Change may be coming for how mental health is addressed with the passage of U.S. Reps. Timothy Murphy's (R-PA) and Eddie Bernice Johnson’s (D-TX) revised mental health reform legislation, the Helping Families in Mental Health Crisis Act of 2015 (HR 2646).
It passed with an 18-to-12 vote in the House Energy and Commerce (E&C) Health Subcommittee last week and will now move on to the full committee for consideration.
The bill, with its emphasis on early detection, promises to make some big impacts on patients and caregivers, Erin Wallace told Patient Daily. Wallace is the senior director of strategic communications and marketing for Mental Health America (MHA).
“The Murphy-Johnson legislation’s emphasis on screening and early intervention, addressing mental illness before Stage 4 — for both individuals and caregivers alike — is a critical step forward toward treating mental illnesses like we treat every other chronic disease in America, and toward changing the trajectories of lives impacted by illnesses that people acquire — most frequently during childhood — through no fault of their own,” Wallace said.
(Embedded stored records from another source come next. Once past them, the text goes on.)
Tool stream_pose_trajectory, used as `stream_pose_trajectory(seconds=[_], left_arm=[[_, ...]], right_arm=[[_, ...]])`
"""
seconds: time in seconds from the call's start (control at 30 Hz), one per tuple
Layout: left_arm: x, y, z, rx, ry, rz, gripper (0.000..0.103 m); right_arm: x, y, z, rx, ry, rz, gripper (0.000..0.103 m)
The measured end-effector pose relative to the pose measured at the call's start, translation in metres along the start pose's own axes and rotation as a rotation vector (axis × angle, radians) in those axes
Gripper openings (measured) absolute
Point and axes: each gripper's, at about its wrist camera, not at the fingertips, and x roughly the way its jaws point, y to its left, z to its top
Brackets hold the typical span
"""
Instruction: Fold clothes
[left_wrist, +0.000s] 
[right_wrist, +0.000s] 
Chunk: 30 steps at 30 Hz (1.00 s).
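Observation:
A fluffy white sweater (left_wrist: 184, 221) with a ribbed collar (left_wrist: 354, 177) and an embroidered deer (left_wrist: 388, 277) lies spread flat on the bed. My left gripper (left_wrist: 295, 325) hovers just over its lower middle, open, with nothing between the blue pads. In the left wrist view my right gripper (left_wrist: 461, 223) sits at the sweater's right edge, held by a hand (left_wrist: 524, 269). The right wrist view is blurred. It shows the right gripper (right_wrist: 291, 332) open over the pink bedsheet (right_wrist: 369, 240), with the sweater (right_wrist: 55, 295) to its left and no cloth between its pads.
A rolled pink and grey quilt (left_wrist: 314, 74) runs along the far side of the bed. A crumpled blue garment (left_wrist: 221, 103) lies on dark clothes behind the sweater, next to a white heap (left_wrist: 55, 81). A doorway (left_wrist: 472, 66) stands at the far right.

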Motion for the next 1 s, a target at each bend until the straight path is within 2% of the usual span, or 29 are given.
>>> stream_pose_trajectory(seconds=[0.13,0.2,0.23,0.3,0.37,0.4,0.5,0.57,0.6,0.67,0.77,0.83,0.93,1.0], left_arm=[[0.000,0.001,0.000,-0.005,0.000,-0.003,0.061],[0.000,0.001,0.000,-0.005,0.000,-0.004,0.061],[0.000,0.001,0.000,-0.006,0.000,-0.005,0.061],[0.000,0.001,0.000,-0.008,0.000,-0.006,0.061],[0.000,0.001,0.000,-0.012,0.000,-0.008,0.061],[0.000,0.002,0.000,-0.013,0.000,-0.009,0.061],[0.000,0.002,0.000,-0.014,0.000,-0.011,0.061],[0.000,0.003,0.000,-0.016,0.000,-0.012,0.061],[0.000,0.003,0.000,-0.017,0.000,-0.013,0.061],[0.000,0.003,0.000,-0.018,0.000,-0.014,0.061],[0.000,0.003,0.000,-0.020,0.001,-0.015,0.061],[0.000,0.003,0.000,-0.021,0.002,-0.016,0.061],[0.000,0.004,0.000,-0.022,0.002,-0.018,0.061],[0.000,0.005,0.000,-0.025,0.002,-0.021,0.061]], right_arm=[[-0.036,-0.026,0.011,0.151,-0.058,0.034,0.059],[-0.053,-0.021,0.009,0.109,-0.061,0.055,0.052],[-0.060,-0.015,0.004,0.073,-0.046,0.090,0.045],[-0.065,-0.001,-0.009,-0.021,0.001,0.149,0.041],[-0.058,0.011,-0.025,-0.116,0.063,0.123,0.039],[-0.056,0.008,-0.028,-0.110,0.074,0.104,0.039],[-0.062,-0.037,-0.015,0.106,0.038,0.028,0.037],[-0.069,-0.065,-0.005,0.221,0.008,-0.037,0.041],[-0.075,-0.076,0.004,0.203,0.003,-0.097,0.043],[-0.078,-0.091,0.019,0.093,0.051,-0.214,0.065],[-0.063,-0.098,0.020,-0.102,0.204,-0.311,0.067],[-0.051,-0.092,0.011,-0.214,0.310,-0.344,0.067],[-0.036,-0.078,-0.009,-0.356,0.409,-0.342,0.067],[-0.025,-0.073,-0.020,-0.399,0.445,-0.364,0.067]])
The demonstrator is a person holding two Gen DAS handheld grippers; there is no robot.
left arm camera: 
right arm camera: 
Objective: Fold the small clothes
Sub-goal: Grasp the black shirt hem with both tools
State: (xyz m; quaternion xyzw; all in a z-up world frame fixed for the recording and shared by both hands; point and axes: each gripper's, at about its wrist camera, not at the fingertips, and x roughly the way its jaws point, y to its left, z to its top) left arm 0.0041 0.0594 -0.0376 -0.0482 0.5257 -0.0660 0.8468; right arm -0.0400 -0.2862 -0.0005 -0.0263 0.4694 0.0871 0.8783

Approximately 1 in 5 adults in the U.S. (43.8 million, or 18.5 percent) experience mental illness in a given year, and approximately 10 million live with a serious illness such as schizophrenia or bipolar disorder, according to a study by the National Alliance on Mental Health.
Additionally, 1 in 5 youths aged 13 to 18 (21.4 percent) experiences a severe mental disorder at some point during their life, while 13 percent of children ages 8 to 15 suffers from a several mental illness.
The MHA has been urging Congress to come together to pass the strongest reform possible, according to Wallace. She stated that her association has actively offered their ideas and commended both sides for their efforts so far. They believe that compromise is possible and far preferable to doing nothing.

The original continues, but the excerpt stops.